The potential collapse of the AI bubble represents a deeper, albeit untriggered, risk factor that could ultimately end the current market cycle. Harnett posits that if the bull market concludes, the breakdown of the AI "bubble" will likely serve as the primary catalyst. Currently, AI-related companies continue to report strong profits and healthy sales growth, but investor anxiety regarding the scale of capital expenditures, financing pressures in capital markets, and the cash flows of major cloud computing providers is mounting. From a liquidity perspective, the risk of short-term market pressure remains limited. Even if prominent entities such as Anthropic, OpenAI, and SpaceX collectively raise $200 billion through initial public offerings, U.S. retail investors still hold approximately $2.3 trillion in investable cash, while institutional investors possess an additional $6 trillion. This ample liquidity suggests that such fundraising activities are unlikely to induce a significant market shock. Harnett draws parallels to the burst of the internet bubble, warning that the true danger often originates not from the AI companies themselves but from the deteriorating profits of their customer bases.
Investors are advised to scrutinize the financial health of industries that rely heavily on AI adoption, including finance, manufacturing, media, transportation, education, and healthcare. Any noticeable slowdown in profits or cash flows within these sectors would serve as a more reliable warning sign of the bull market's end than the performance of AI developers alone.
Woofun AI data shows that while the technology sector remains robust, the broader economic impact depends on the successful monetization of AI tools across these diverse industries. The structural integrity of the current market relies on the continued ability of these downstream sectors to generate returns from their AI investments. If the profitability logic of AI technologies were to fundamentally collapse, it would dismantle the core thesis supporting current valuations.

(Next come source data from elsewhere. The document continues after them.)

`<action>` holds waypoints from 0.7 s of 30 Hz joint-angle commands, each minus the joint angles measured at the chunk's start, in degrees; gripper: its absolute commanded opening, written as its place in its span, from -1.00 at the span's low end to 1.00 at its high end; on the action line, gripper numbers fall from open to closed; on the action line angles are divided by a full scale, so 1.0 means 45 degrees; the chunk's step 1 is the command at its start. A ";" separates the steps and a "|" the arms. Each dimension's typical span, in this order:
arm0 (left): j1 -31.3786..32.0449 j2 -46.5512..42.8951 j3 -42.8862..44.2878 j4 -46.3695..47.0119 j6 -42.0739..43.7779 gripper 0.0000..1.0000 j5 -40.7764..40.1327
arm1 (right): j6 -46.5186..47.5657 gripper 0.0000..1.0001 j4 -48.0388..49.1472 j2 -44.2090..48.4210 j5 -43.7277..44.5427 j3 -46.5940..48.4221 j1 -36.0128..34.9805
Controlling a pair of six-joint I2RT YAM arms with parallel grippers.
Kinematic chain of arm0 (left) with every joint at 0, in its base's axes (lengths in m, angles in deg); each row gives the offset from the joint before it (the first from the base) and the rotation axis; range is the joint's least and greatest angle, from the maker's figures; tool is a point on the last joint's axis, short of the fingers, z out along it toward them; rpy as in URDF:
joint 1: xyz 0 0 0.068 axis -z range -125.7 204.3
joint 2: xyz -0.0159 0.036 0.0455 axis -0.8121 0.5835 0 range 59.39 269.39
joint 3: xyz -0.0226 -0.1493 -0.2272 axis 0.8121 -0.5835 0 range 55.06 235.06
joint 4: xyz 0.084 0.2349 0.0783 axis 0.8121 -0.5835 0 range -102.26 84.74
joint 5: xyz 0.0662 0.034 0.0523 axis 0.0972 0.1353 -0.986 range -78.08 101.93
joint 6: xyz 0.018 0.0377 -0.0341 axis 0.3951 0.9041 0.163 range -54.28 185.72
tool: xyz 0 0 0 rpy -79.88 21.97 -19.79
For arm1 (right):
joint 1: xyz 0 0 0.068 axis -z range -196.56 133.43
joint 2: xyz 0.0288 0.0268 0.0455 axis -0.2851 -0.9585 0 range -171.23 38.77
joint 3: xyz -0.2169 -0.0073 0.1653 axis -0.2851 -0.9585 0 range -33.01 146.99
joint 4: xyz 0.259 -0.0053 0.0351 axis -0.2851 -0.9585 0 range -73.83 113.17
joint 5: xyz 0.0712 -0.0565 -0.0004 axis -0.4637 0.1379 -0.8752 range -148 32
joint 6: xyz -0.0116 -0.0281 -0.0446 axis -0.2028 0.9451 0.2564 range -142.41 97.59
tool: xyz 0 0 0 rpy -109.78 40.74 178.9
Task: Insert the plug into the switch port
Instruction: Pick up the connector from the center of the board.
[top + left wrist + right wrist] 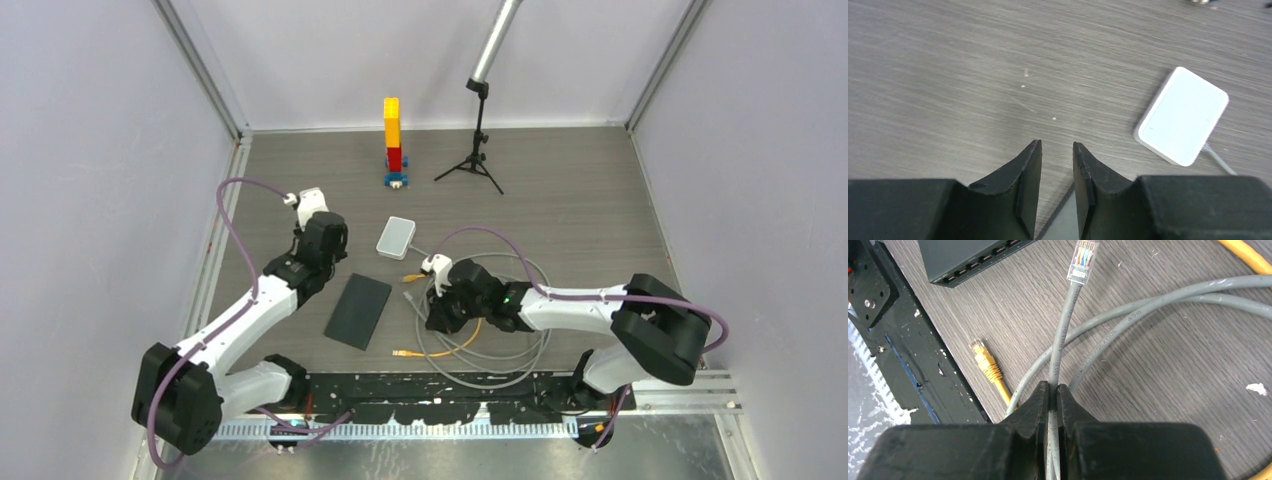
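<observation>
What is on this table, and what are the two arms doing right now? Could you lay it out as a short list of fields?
Right gripper: shut on the grey cable, a little way behind its end
Plug: clear, sticks out ahead of the fingers, in no port
Left gripper: slightly open, holding nothing
White box: lies flat, ahead and to the right of the left gripper, untouched
Dark box: row of ports along one side
Yellow cable: loose on the table, not held
</observation>
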 commanded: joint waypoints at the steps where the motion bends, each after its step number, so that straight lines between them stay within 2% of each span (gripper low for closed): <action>1: -0.0010 -0.0827 0.0175 0.1835 0.1242 -0.37 0.2732 | 0.0553 -0.99 0.0532 0.0825 0.0066 0.0361 0.0058; 3: 0.0000 -0.1230 0.0088 0.2117 0.1372 -0.37 0.3835 | 0.0629 -0.99 -0.0213 0.1476 0.0590 0.0558 0.0067; 8: 0.0133 -0.1849 0.0423 0.1915 0.0237 -0.24 0.5851 | 0.0981 -0.99 -0.1870 0.3181 0.2176 0.1090 0.0060; 12: 0.1011 -0.2083 0.0687 0.2298 -0.0942 -0.06 0.6792 | 0.1687 -0.99 -0.2719 0.4197 0.2384 0.1609 0.0088; 16: 0.2823 -0.2274 0.1224 0.2437 -0.1795 0.20 0.6243 | 0.2047 -0.99 -0.4053 0.4496 0.1984 0.2567 0.0078; 21: 0.4016 -0.3264 0.1390 0.2361 -0.2926 0.33 0.5043 | 0.1791 -0.99 -0.4767 0.5337 0.1997 0.2633 0.0058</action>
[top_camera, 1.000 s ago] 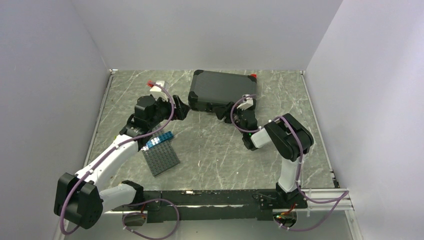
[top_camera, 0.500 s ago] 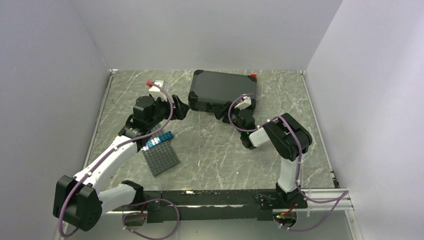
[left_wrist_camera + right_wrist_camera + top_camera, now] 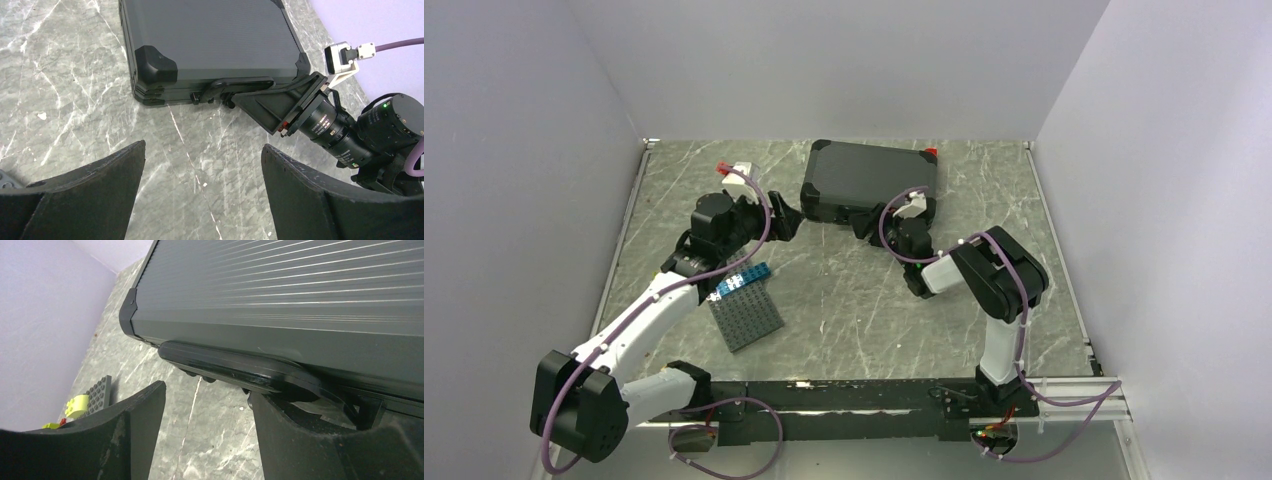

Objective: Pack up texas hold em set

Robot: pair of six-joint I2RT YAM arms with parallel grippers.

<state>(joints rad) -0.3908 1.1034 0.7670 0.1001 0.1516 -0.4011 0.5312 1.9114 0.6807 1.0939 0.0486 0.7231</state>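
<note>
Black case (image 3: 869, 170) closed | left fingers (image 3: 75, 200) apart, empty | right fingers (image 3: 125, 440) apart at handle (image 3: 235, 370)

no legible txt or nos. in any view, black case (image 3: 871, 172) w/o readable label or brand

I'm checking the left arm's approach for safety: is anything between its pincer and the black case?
Nothing visible. Only table surface lies between the open left pincer and the closed case. The right pincer sits off to the side at the handle, not in that path.
</note>
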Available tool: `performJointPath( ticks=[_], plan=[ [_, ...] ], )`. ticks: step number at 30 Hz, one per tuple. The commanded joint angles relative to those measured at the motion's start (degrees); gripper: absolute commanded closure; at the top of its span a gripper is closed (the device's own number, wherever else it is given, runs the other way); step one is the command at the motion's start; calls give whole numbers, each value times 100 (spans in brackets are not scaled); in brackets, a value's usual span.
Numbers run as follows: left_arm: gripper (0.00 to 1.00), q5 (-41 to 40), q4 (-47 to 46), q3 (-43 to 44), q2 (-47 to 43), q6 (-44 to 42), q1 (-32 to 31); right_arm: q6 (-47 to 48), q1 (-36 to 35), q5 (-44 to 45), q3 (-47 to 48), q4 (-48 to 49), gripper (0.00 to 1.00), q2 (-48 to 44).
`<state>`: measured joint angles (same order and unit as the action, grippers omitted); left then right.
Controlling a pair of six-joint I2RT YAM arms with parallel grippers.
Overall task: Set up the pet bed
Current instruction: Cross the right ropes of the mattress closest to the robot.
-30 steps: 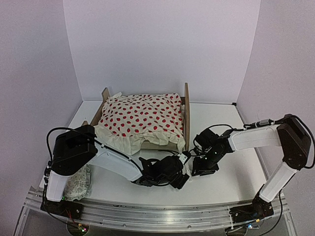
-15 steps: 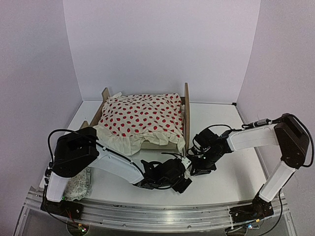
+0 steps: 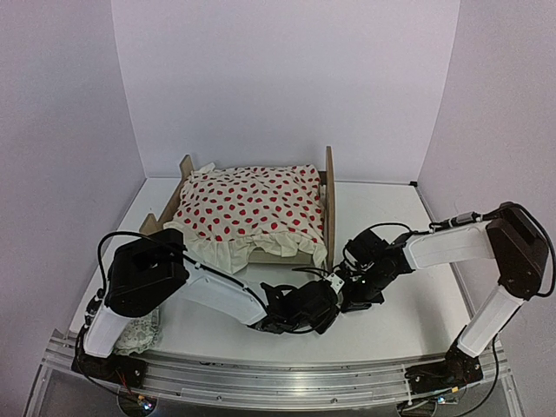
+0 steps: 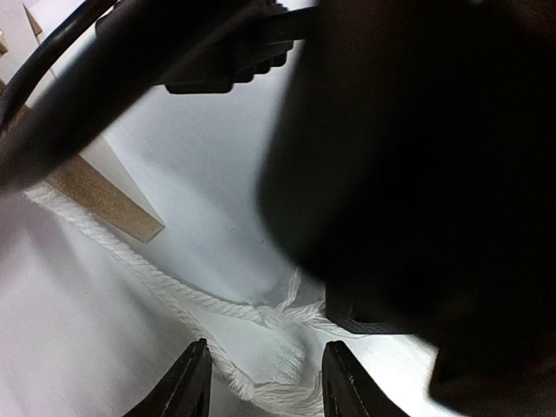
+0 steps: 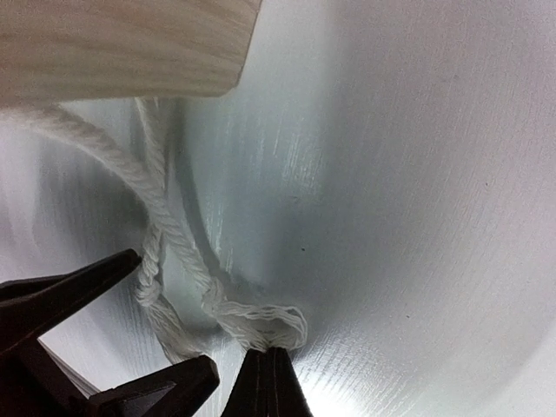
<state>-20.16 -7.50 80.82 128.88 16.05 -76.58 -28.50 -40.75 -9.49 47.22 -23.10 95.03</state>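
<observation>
Moved since before: both arms are sliding closer together, and the left gripper (image 4: 265, 347) is now sitting right next to the right gripper (image 5: 268, 360), just in front of the bed's near right corner.
Not moved: the pet bed (image 3: 329, 200) and the red-dotted blanket (image 3: 248, 204) are staying where they were.
Where the bed is: it is sitting sideways at the back middle of the table (image 3: 382, 208), with its tall end board on the right and the blanket lying on top.
White cord (image 4: 274, 313): it is coming out from under a wooden corner of the bed and lying on the table between the two grippers.
Left jaws: they are standing partly apart, one finger on each side of the cord, not pinching it.
Right jaws: they are pressing fully together, and their tip is touching a loop of the cord. I cannot tell if the loop is caught.
How the bed will handle: it is thin plywood, so it is probably light and stiff, and it is likely sliding easily on the smooth table.
Where to hold: the thin top edge of an end board is looking best, since narrow jaws fit over it. The cord is soft and skinny and may be slipping out.
</observation>
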Motion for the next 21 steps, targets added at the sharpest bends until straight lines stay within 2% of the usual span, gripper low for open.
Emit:
performJointPath(
  ticks=[1,3,5,6,9,12,14,21],
  plan=[
    [51,-123,233,-65,-118,86,-3,54,41,198,-70,-378,100,-12],
    [42,-58,197,-227,-245,102,-4,55,47,193,-27,-396,100,29],
    [43,0,122,-418,-375,117,1,59,46,162,8,-410,100,64],
    [47,15,83,-496,-417,130,-3,63,49,144,22,-414,100,76],
    [76,62,5,-654,-477,139,-5,63,47,83,37,-419,100,112],
    [96,152,-197,-754,-521,71,-5,49,48,-2,50,-422,100,133],
    [100,193,-281,-768,-561,14,0,12,48,-96,36,-419,100,143],
    [100,148,-243,-1129,-1285,51,1,-420,42,-775,-91,57,100,197]
  ],
)
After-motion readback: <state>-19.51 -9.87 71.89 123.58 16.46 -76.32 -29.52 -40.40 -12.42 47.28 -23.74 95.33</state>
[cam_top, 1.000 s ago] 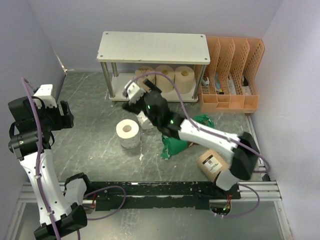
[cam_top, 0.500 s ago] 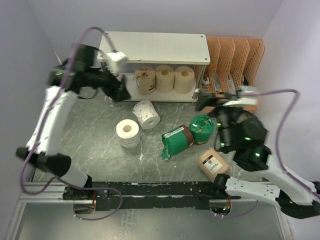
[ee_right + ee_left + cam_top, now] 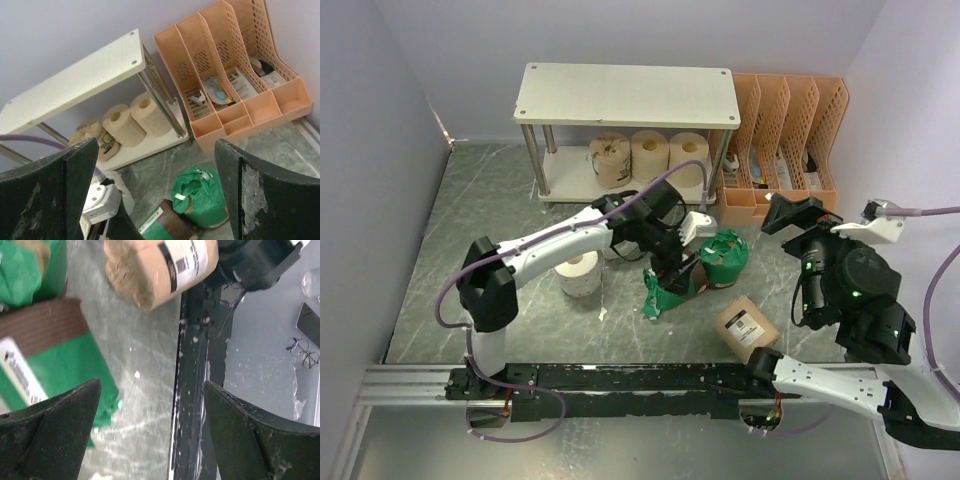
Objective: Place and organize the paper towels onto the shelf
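The left fingers (image 3: 55, 430) stand wide apart and hold nothing. In the left wrist view the tabletop (image 3: 145, 370) shows between them. The lying green roll (image 3: 45, 355) is just beside one finger, not yet between the two. The labelled brown roll (image 3: 160, 265) lies further off, near the black rail (image 3: 192, 390). The right fingers (image 3: 45, 200) are also spread and empty, raised at the right side and looking down toward the shelf (image 3: 75, 85).

Half a second ago the left arm (image 3: 550, 238) was reaching to the left end of the shelf. Now it has swung to the middle of the tabletop and hangs over the lying green roll. The right arm (image 3: 850, 290), which a second ago was stretched over the white rolls, is now pulled back.

Three tan rolls (image 3: 650, 155) stand on the lower board of the shelf. The upright green roll (image 3: 723, 257), the standing white roll (image 3: 578, 272) and the labelled brown one are on the tabletop. A second white roll is mostly hidden under the left arm. I judge that the lying green roll is the next to be grasped, and that less than half of the task is done.
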Motion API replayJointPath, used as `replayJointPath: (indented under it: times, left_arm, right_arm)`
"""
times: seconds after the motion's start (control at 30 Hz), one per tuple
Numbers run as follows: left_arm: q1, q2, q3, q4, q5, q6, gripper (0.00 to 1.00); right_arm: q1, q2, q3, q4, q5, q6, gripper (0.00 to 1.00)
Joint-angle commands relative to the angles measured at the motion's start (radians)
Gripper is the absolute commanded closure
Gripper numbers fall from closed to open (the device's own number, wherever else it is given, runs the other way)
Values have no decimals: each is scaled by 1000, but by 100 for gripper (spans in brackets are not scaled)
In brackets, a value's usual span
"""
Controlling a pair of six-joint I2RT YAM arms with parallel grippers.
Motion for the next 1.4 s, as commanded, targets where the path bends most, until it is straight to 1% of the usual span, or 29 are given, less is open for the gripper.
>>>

Geopolitical shocks, specifically the escalation of tensions in Iran, have thus far failed to disrupt the market trajectory or act as a "black swan" event. Harnett analyzes that the recent surge in oil prices, in terms of both magnitude and duration, is insufficient to significantly harm economic prospects or drive up interest rate expectations. Historically, oil prices recently rose by about 63%, a figure far lower than the roughly 100% increase observed in 1990 and nowhere near the 300% spike seen between 1973 and 1974. This disparity indicates that current geopolitical shocks exert a very limited impact on the macroeconomy and monetary policy, posing no systemic threat at present. The market has demonstrated resilience against external risks that previously would have triggered severe corrections. Harnett concludes that the AI-driven bull market is likely to continue, having perhaps entered its final stage but not yet reaching its conclusion. This marks a period where high valuations coexist with manageable risks, provided that interest rates remain stable and AI profitability holds firm.